Koski et al. [31] found five factors. Compared to our first-order factors, their Conscientiousness factor overlapped with (reversed) Dominance and (reversed) Impulsiveness; their Agreeableness factor overlapped with Sociability; their Assertiveness factor overlapped with (reversed) Sociability, Dominance, and (reversed) Negative Affect; their Patience factor overlapped with Sociability; and their Inquisitiveness factor overlapped with Openness (Table 6). Compared to our second-order factors, their Conscientiousness, Agreeableness, and Patience factors all overlapped with Pro-sociality; their Assertiveness factor overlapped with Boldness and (reversed) Pro-sociality; and their Inquisitiveness factor overlapped with Boldness (Table 7).

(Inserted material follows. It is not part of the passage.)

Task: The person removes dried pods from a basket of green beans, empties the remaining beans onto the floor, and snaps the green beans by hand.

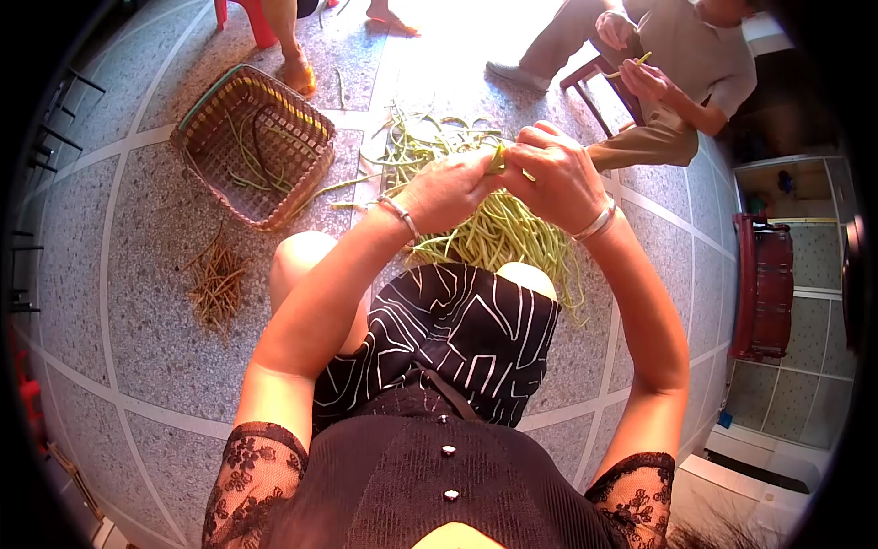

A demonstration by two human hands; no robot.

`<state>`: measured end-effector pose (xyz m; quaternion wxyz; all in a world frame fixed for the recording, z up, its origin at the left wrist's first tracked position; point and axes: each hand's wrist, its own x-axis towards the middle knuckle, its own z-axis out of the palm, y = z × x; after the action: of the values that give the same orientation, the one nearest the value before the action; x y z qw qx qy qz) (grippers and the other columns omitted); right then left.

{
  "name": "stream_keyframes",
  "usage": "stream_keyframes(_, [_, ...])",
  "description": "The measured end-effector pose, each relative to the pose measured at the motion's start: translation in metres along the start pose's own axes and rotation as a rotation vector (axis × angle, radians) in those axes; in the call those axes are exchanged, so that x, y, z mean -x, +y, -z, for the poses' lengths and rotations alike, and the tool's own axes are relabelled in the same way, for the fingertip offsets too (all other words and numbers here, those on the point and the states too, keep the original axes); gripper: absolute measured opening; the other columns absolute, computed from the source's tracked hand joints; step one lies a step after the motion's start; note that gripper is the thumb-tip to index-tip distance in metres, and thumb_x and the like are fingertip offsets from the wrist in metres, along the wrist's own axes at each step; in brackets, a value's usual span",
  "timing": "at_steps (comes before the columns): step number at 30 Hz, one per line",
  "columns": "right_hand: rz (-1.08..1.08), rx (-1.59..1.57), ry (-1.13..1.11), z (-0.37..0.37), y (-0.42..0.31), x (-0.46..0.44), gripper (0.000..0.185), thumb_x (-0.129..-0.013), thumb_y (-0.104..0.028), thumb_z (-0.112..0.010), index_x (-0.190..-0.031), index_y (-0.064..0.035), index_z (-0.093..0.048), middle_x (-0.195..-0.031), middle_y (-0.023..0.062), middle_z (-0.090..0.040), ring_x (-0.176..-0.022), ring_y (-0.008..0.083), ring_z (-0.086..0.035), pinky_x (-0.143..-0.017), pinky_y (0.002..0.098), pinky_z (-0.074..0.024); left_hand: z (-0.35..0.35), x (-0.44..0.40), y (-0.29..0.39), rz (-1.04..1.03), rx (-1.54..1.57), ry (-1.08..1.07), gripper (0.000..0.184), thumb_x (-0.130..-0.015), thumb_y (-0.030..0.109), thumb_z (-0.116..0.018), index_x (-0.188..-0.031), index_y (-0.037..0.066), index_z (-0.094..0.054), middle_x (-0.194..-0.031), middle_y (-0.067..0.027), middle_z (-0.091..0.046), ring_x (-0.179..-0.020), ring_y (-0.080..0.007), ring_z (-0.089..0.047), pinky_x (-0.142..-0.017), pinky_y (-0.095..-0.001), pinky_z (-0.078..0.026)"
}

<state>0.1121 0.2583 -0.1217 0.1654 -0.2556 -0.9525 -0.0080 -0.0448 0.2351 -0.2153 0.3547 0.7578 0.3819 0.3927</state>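
Observation:
My left hand (446, 194) and my right hand (554, 181) meet in front of me, fingers closed. Between their fingertips shows a short green stretch of long bean (497, 160); the rest of it is hidden by the fingers. Below and beyond both hands, a large heap of long green beans (512, 240) spreads over the floor. To the left stands a woven basket (197, 165) with a few loose long beans inside. Near my left knee lies a small pile of thin brown dried pods (218, 288).
At upper right a seated co-worker (672, 82) holds a bean piece in the fingers. Another person's foot (299, 75) rests by the basket, near a red stool (256, 23). A dark red bench-like piece (764, 288) stands at right. The floor (155, 366) is speckled tile.

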Motion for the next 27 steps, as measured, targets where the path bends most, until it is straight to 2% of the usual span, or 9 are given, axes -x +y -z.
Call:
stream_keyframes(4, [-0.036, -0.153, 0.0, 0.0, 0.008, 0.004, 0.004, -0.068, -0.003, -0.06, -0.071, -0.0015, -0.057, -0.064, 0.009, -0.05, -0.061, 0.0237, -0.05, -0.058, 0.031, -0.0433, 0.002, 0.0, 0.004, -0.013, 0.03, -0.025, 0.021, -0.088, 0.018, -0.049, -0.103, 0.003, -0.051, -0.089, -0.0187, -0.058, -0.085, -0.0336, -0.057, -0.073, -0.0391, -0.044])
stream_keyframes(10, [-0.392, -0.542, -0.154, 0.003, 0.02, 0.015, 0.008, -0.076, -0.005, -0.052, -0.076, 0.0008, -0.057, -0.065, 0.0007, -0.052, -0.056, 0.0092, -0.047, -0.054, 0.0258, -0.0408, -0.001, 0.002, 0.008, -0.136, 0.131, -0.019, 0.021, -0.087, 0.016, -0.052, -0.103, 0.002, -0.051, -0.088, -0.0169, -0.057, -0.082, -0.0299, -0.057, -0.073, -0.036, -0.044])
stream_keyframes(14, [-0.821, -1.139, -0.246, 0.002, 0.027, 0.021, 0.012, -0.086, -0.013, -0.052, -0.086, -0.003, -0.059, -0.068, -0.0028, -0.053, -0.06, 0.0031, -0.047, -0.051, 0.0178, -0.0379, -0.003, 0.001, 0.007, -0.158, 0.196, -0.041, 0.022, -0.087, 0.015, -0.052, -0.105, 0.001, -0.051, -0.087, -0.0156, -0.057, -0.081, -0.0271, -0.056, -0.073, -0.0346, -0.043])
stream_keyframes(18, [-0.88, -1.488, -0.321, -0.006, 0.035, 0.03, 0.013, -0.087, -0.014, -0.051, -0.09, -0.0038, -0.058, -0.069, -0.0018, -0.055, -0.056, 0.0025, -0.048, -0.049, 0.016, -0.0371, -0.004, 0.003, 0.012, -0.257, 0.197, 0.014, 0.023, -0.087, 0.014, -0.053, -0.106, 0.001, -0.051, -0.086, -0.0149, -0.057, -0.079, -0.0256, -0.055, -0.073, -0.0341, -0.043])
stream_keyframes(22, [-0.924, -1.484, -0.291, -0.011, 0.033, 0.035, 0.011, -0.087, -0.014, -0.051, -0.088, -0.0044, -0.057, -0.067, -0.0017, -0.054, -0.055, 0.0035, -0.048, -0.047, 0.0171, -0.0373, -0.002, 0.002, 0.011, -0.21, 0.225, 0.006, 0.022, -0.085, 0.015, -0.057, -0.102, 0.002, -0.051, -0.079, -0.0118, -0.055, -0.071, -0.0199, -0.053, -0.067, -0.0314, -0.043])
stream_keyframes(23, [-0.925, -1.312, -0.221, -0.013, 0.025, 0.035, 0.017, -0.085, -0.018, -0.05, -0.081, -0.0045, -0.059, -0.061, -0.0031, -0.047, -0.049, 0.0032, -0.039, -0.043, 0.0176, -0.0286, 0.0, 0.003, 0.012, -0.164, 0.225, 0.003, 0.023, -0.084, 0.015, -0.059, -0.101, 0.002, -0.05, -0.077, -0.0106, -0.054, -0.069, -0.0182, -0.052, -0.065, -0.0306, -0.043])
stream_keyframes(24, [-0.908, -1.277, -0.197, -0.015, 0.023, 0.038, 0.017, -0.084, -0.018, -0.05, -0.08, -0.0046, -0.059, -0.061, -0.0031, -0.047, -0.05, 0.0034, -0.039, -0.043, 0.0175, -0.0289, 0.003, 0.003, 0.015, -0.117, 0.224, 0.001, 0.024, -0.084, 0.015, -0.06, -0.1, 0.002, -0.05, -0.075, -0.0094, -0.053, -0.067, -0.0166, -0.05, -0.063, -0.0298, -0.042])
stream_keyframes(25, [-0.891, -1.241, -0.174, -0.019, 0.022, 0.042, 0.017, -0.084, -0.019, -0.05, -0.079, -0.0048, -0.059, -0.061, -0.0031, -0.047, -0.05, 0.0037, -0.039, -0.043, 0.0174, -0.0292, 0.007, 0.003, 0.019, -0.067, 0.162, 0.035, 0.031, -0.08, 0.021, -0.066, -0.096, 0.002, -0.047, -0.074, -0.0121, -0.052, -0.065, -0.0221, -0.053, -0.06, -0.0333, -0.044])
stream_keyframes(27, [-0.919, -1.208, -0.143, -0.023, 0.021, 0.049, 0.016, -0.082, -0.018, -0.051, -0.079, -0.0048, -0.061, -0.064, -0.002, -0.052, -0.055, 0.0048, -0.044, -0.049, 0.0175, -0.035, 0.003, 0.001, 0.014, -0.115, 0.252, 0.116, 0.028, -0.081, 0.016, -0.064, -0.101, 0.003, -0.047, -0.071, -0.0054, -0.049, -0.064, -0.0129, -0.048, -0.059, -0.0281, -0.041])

Inoue-Murayama et al. [13] found three factors. Compared to our first-order factors, their Dominance factor overlapped with Dominance; their Sociability factor overlapped with Sociability; and their Neuroticism factor overlapped with Negative Affect (Table 6). Compared to our second-order factors, their Dominance and Sociability factors overlapped with low and high Pro-sociality, respectively; their Neuroticism factor overlapped with (reversed) Boldness (Table 7).

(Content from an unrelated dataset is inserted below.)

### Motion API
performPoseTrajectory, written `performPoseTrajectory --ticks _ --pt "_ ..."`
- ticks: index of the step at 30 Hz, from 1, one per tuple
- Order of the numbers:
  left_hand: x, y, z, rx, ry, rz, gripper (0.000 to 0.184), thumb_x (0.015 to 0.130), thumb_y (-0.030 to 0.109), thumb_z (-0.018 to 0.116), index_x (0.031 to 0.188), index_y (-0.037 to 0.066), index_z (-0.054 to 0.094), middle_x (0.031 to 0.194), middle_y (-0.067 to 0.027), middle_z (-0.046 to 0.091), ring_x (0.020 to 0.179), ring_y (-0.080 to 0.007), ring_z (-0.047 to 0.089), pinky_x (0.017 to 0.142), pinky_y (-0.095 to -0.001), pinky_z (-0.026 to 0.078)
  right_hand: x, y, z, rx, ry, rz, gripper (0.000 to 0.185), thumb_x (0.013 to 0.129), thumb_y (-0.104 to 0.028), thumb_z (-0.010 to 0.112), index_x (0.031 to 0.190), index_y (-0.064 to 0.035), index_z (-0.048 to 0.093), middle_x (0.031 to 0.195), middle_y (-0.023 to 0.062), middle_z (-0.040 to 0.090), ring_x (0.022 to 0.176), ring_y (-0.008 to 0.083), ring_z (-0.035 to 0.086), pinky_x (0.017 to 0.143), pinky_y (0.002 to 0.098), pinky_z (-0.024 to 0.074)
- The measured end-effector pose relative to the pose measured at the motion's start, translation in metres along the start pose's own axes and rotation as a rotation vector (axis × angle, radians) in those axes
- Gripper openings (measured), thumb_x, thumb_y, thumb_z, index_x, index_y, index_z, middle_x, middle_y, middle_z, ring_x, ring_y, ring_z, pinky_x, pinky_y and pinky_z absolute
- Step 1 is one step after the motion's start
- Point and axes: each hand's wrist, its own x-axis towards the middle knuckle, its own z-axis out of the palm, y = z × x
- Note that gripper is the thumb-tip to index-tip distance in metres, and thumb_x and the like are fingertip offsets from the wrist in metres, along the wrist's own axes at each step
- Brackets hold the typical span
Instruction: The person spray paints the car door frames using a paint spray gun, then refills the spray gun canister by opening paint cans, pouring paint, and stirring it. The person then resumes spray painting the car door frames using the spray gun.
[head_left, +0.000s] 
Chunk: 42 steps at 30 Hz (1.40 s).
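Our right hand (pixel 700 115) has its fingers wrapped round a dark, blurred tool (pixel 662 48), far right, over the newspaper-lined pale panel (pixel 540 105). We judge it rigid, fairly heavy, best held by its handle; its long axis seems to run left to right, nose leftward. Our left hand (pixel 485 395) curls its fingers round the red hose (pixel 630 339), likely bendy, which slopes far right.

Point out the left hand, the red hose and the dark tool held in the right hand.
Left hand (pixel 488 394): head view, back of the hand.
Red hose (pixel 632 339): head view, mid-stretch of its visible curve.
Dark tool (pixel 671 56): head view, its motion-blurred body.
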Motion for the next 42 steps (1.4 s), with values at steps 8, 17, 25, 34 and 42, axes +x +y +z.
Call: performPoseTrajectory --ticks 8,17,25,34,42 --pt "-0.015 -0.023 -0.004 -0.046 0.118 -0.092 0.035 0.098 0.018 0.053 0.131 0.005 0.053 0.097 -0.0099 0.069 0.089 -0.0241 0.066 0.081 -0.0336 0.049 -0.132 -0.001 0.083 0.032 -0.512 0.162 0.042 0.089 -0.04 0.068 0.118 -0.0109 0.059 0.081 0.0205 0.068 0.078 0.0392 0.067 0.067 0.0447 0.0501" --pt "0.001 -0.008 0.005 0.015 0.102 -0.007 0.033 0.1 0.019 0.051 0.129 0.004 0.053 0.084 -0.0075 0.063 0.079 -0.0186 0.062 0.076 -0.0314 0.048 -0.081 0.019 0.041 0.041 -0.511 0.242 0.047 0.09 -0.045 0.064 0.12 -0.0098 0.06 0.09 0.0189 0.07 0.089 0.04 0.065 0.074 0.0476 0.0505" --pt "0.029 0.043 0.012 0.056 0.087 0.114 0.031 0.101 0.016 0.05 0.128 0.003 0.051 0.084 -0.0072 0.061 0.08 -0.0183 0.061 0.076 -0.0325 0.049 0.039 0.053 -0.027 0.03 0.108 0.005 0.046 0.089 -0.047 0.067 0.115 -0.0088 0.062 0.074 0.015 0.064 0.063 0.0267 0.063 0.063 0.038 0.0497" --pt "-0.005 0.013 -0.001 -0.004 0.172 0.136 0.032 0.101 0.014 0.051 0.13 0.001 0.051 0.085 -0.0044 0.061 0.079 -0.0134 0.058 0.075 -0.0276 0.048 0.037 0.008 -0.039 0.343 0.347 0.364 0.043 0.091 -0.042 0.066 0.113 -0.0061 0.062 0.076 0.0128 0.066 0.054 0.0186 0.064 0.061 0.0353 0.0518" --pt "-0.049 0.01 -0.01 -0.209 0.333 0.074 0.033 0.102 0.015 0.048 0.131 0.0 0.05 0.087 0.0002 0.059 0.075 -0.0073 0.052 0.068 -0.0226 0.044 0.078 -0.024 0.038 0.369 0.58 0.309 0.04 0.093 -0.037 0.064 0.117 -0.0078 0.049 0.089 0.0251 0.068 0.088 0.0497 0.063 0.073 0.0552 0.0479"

Personality and subjective well-being associations

The correlations between the subjective well-being items and the personality factors are presented in Table 8. Sociability was significantly associated with higher scores on all four items and the total subjective well-being score. Dominance was not significantly related to any of the scale’s items or the factor. Impulsiveness was significantly related to lower, and Openness was significantly related to higher, balance of positive versus negative moods, how happy raters thought they would be if they were the marmoset, and the total subjective well-being score. Negative Affect was negatively related to how happy raters thought they would be if they were the marmoset. Of the second-order factors, Pro-sociality was significantly associated with being rated as higher on all items save for the ability to achieve goals, and the total subjective well-being score. Boldness was not significantly associated with the pleasure subjects derived from social interactions, but it was significantly related to being higher in the other three items and in the total subjective well-being score.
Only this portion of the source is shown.